Avant le début de la querelle, Flynt, une cible fréquente de la colère de Falwell pendant des années, a décidé de riposter en présentant le ministre dans un numéro de 1983 de Hustler. À l'époque, une série populaire d'annonces Campari mettait en vedette des célébrités se remémorant effrontément leur «première fois» en buvant l'apéritif italien.

Alors que le slogan de l'annonce, "Vous n'oublierez jamais votre première fois", était censé être une double intention évidente, la satire grossière de Hustler représentait Falwell décrivant sa première rencontre sexuelle impliquant sa mère, une chèvre et une dépendance.

Comme Flynt l'a écrit dans un article du Los Angeles Times de 2007: «Après plusieurs années à m'écouter (Falwell) et à lire ses insultes, j'ai décidé qu'il était temps de se moquer de lui.» Malgré l'avertissement de l'annonce qui disait "Parodie de l'annonce – à ne pas prendre au sérieux", Falwell n'a pas été amusé et a poursuivi le magazine pour diffamation et infliction intentionnelle de détresse personnelle.

Hustler a perdu l'affaire initiale et deux appels ultérieurs. Intrépide par ces revers initiaux et déterminé à ne pas payer la récompense de jury de Falwell de 200 000 $, Flynt a également décrit être motivé par l'importance constitutionnelle de l'affaire, écrivant: «Alors que nous gravissions les échelons judiciaires, cette affaire était devenue bien plus qu'un simple bataille personnelle entre un pornographe et un prédicateur, parce que le premier amendement était tellement au cœur de l'affaire. "

Flynt a fait appel de sa dernière défaite devant la plus haute cour du pays. À sa grande surprise, ils ont accepté de s'en charger.

Dans une décision unanime de 8-0, la Cour suprême a statué en faveur du magazine Hustler, défendant son droit de parodier des personnalités publiques en vertu du premier amendement. Malgré la décision, le tribunal qualifierait l'annonce de «sans doute grossière et répugnante aux yeux de la plupart».

"Tout le monde a été choqué par notre victoire – et personne de plus que Falwell, qui le jour de la décision m'a traité de" marchand de drogue "caché derrière le premier amendement. Pourtant, au fil du temps, Falwell a été forcé de prendre publiquement conscience du fait que c'est l'Amérique, où vous pouvez vous moquer de qui vous voulez », a écrit Flynt.

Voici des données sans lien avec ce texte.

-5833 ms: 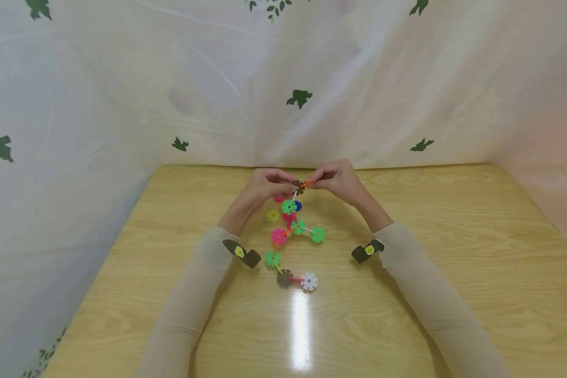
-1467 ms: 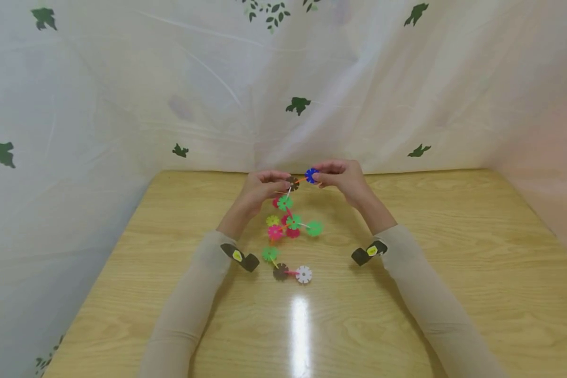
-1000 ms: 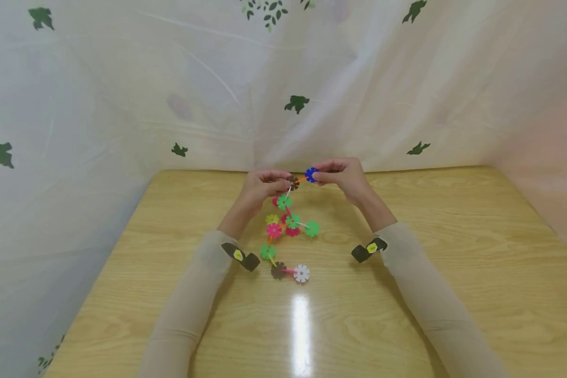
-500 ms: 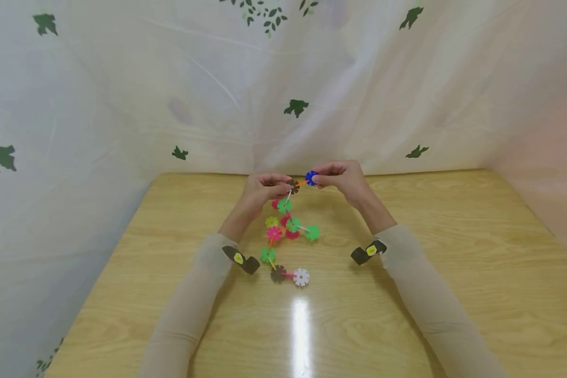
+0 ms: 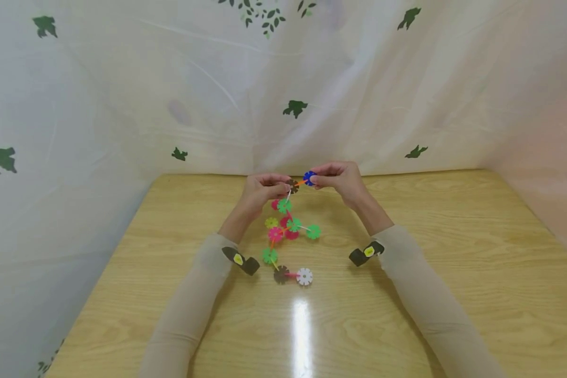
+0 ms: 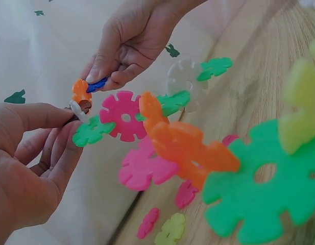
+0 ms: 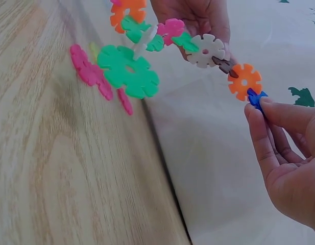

Alors que certains considéraient la décision comme un moment important dans l'histoire juridique du pays, d'autres estimaient que Flynt avait été injustement salué comme un «champion du premier amendement», en particulier lors de son interprétation dans le drame de 1996, «Le peuple contre Larry Flynt. "

Malgré la controverse qui a entouré l'affaire sans précédent, Flynt et Falwell ont réussi à ajouter une touche encore plus étrange, bien que plus sympathique, à la saga en devenant amis avant la mort du ministre en 2007.